[Opening Data provided section]

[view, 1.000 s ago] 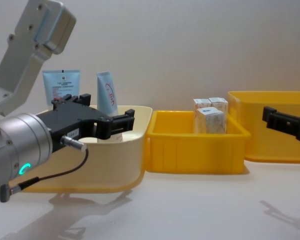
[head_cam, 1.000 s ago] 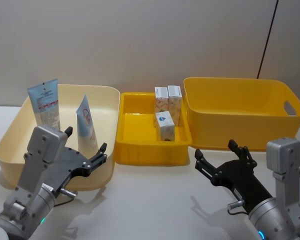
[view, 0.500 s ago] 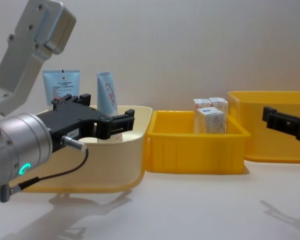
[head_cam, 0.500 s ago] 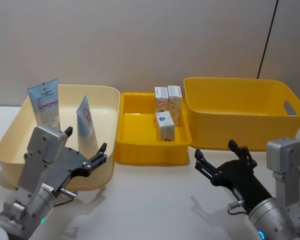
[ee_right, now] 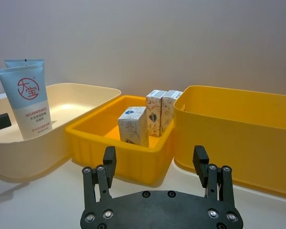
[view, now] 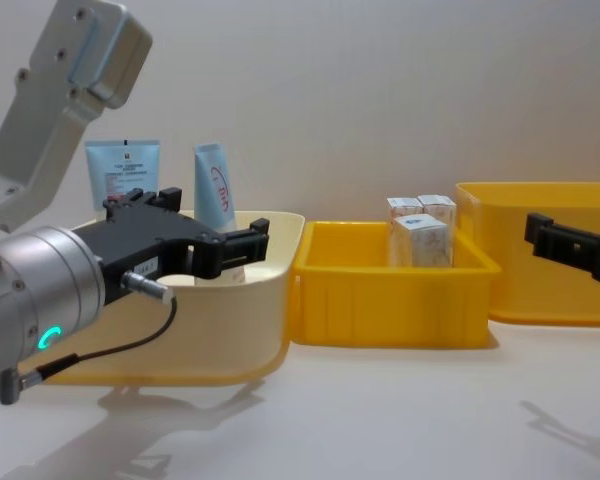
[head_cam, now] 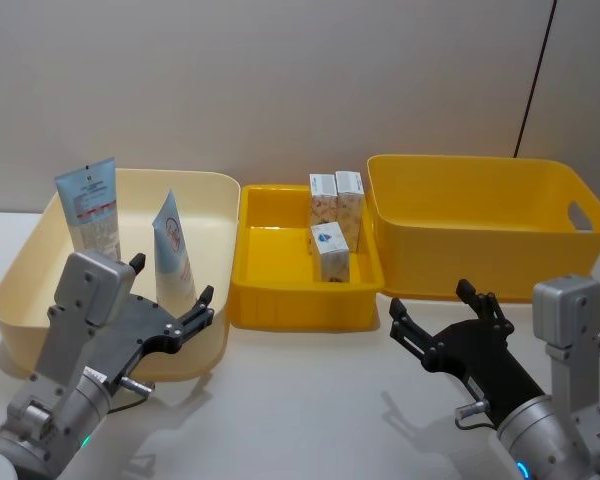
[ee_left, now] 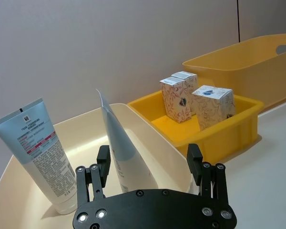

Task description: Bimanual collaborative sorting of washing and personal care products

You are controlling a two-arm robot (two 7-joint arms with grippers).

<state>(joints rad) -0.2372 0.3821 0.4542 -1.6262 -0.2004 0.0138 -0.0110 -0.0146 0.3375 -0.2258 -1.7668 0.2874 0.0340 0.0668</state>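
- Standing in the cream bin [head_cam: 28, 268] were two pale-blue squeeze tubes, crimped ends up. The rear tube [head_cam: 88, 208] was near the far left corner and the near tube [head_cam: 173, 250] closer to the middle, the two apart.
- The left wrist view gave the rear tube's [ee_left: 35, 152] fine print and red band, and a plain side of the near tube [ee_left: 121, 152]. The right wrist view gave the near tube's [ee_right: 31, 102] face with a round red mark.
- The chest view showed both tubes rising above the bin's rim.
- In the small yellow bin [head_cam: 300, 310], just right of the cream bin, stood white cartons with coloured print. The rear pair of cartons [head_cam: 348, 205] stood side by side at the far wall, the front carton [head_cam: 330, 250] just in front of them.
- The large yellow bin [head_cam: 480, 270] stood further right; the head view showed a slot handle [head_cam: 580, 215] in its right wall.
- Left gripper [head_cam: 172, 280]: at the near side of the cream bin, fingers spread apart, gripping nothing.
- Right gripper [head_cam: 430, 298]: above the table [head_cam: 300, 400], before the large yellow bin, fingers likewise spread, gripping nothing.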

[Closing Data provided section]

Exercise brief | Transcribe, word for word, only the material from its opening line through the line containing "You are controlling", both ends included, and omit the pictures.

Finished exercise |
[view, 1.000 s ago] 
[head_cam, 1.000 s ago] 
[view, 0.500 s ago] 
[head_cam, 0.500 s ago] 
[ee_right, now] 
[view, now] 
[head_cam, now] 
[ee_left, now] 

Task description: Bimanual collaborative sorting of washing and personal care products

You are controlling a two-arm robot (two 7-joint arms with grippers).

The output is complete, and nothing more is needed.